Par Adama Wade.
L’abrogation de la loi Dodd-Franck par Donald Trump sera certainement au menu du 6e Forum de Haut niveau de Tana sur la Sécurité en Afrique. Prévu à Bahir Dar, en Ethiopie, du 22 au 23 avril 2017, la rencontre présidée par l’ancien président nigérian Olesegun Obasanjo, traite d’un sujet qui intéresse l’ensemble des 54 pays africains : « Gouvernance des ressources naturelles en Afrique. » Les leaders africains insisteront sur la nécessité de la transparence des contrats et concessions conclus avec les multinationales et la traçabilité des recettes issues de l’industrie extractive.
Or, alors que le forum se rapproche, l’Amérique vient de faire un grand pas en arrière en matière de transparence de ses multinationales. En effet, le 45ème président de la première puissance économique du monde a, en date du 3 février, ordonné au Trésor l’allégement de l’article 1502 de la loi Dodd-Franck dans un délai de 120 jours.
Votée en 2010 pour réguler le secteur bancaire et financier sous l’administration Obama, cette loi obligeait les entreprises américaines enregistrées auprès de la Security of Exchange, à révéler l’origine de leurs sources d’approvisionnement en or et autres minéraux issus potentiellement de zones en conflits. Dans les pays d’exploitation des ressources naturelles, la loi américaine s’était traduite par la certification des sites miniers de coltan, or et autres minerais entrant dans la fabrication des pièces électroniques et aéronautiques.
La perspective d’une telle suspension soulève un tollé auprès de la société civile. Quarante-et-une ONG de Goma, dans la province du Nord-Kivu, en RDC, ont adressé un mémo à l’administration Trump, lui demandant de maintenir dans sa forme actuelle la loi Dodd Frank.
L’ONG américaine Human Right Watch (HRW) estime, dans un communiqué du 10 février, que la suspension de cette règle risquerait d’enrichir des groupes armés aux pratiques abusives qui contrôlent une grande partie des zones minières notamment en République démocratique du Congo (RDC). « Cela saperait les efforts positifs déployés pour éliminer les minéraux issus de zones de conflit de la chaîne d’approvisionnement des grandes entreprises. Le commerce de ces minéraux a enrichi les groupes armés aux pratiques abusives en RD Congo et dans les pays voisins », a déclaré Human Right Watch. Autant dire que le 6ème forum de Tana dédié à la transparence de la gestion des ressources naturelles pourrait difficilement s’affranchir de l’ombre de Donald Trump.
A propos du 6ème forum de Tana
C’est la présidente du Liberia, Ellen Johnson Sirleaf, qui sera la Conférencière d’honneur de l’édition 2017 du forum de Tana.

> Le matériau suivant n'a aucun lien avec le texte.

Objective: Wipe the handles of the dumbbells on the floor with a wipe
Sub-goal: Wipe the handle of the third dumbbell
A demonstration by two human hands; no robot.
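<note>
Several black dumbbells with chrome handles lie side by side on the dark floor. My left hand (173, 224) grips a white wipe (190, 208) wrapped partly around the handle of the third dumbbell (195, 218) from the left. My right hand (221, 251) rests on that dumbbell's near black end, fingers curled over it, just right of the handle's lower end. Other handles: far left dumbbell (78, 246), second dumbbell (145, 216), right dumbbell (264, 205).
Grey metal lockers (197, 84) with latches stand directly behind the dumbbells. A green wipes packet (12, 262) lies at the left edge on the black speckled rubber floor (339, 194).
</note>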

Egalement Présidente de la Communauté économique des Etats de l’Afrique de l’Ouest (CEDEAO), le prix Nobel de la Paix 2011 vient d’un pays victime par le passé des appétits de groupes armés se battant pour le contrôle des ressources. Avoir la Présidente Ellen Johnson Sirleaf comme conférencière d’honneur est un grand succès pour le Forum », a déclaré Michelle Ndiaye, Chef du Secrétariat du Forum Tana. « Elle peut utiliser son leadership pour mettre en exergue le rôle de l’Etat dans la gouvernance des ressources naturelles et appeler à une bonne participation des femmes à tous les débats qui mettent l’accent sur l’utilisation des ressources naturelles en Afrique ».
Organisé chaque année dans la ville de Bahir Dar, dans le nord de l’Ethiopie, le Forum de Haut Niveau de Tana est un rassemblement informel de chefs d’Etat et de gouvernement ; de dirigeants d’organisations régionales ; de la société civile ; du secteur privé ; et d’éminents universitaires et praticiens. Le thème de cette année, ‘La gouvernance des ressources naturelles en Afrique’, vise à réfléchir sur la centralité des ressources naturelles, aussi bien dans la période historique que contemporaine, pour comprendre les implications profondes des relations entre l’Etat et la société sur le continent, et la position désavantageuse de l’Afrique dans la production et les échanges mondiaux
Arrêt sur image
Un petit déjeuner studieux en marge de la Conférence annuelle de Munich sur la Sécurité qui s’est tenue du 17 au 19 février 2017. Animé par le Président de 5 ans du Forum, S.E. Olusegun Obasanjo, les participants ont parlé du «Concours Mondial pour les Ressources Naturelles: Perspectives du Nord-Sud», ce qui est aussi le thème du Forum de Tana de cette année.